Composite membranes of Poly(ε-caprolactone-co-d,l-lactide) and bioactive glass granules S53P4 showed induction of apatite formation in simulated physiological conditions. Once nucleated, surface topography seems to have an important role on the growth of the apatite layer. The apatite layer had Ca:P ratio and structure resembling the characteristics of the biological apatite found in bone and tooth enamel.
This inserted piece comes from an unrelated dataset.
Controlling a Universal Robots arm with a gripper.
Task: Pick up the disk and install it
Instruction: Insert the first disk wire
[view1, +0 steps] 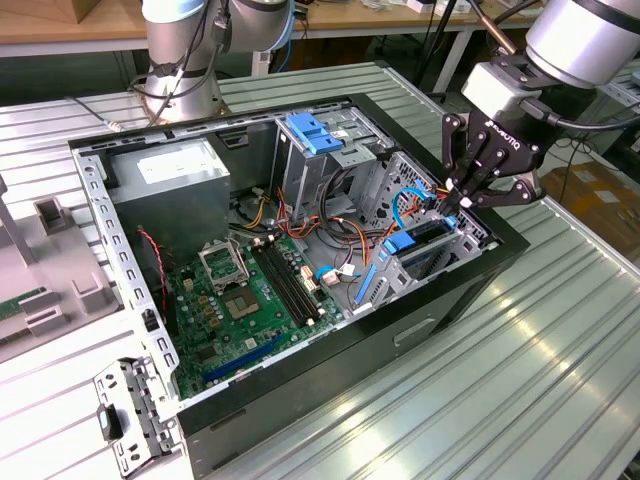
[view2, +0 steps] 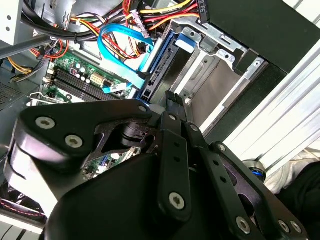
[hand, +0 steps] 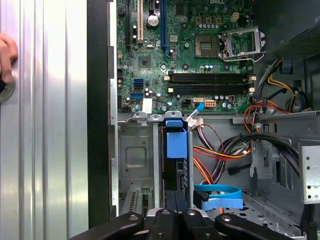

This study clearly showed that Ca-P surface formation was dictated by the location of glass granules. Uniform Ca-P coverage was seen on the composite membranes where glass granules were homogenously distributed, while polarized glass granule coating resulted in Ca-P surface formation only on the coated surface. These polarized structures may be exploited to produce structures that evoke different biologic response in different areas of the biomaterial-tissue interface, e.g. in fibrous connective tissues and in bone.

As the Ca-P surface transforms from amorphous to partially crystalline its biological behavior may change as well. Protein adsorption and cell response may vary according to material’s surface composition and crystallinity. Immersing the bioactive composite membrane in a solution that supports apatite formation, e.g. SBF, prior the clinical use can be utilized to create specific surface structure when it is considered beneficial for the healing. Membrane with Ca-P surface on one or both sides can then be placed on the recipient site.

However, when used in the treatment of bone defects in vivo apatite formation on the composite surface will also occur as direct biological mineralization at the cement line of bone formation that may be associated with total or partial dissolution of the preformed Ca-P layer followed by precipitation of mineral phase of bone. Both phenomena are generally strongly affected by the adsorption of proteins on the biomaterial surface [13, 14], as is also the case with the bioactive glass [15, 16].

Biomimetic methods utilizing extrinsic ion source have been used to produce Ca-P surfaces on various substrates. However, the composites of bioactive glass provide surrounding tissues with constant bioactivity for a prolonged period of time compared to a resorbable Ca-P surface alone. This intrinsic biomimetic phenomenon may be especially important in the degradable or resorbable biomaterials as it provides favorable conditions for the regenerating tissues while the material degrades. Biodegradable GBR membranes presented in this study may vary in their clinical performance depending on the implantation site. The use of polar structures or the formation of the apatite surface prior the membrane placement may offer ways of controlling the healing process and final clinical outcome.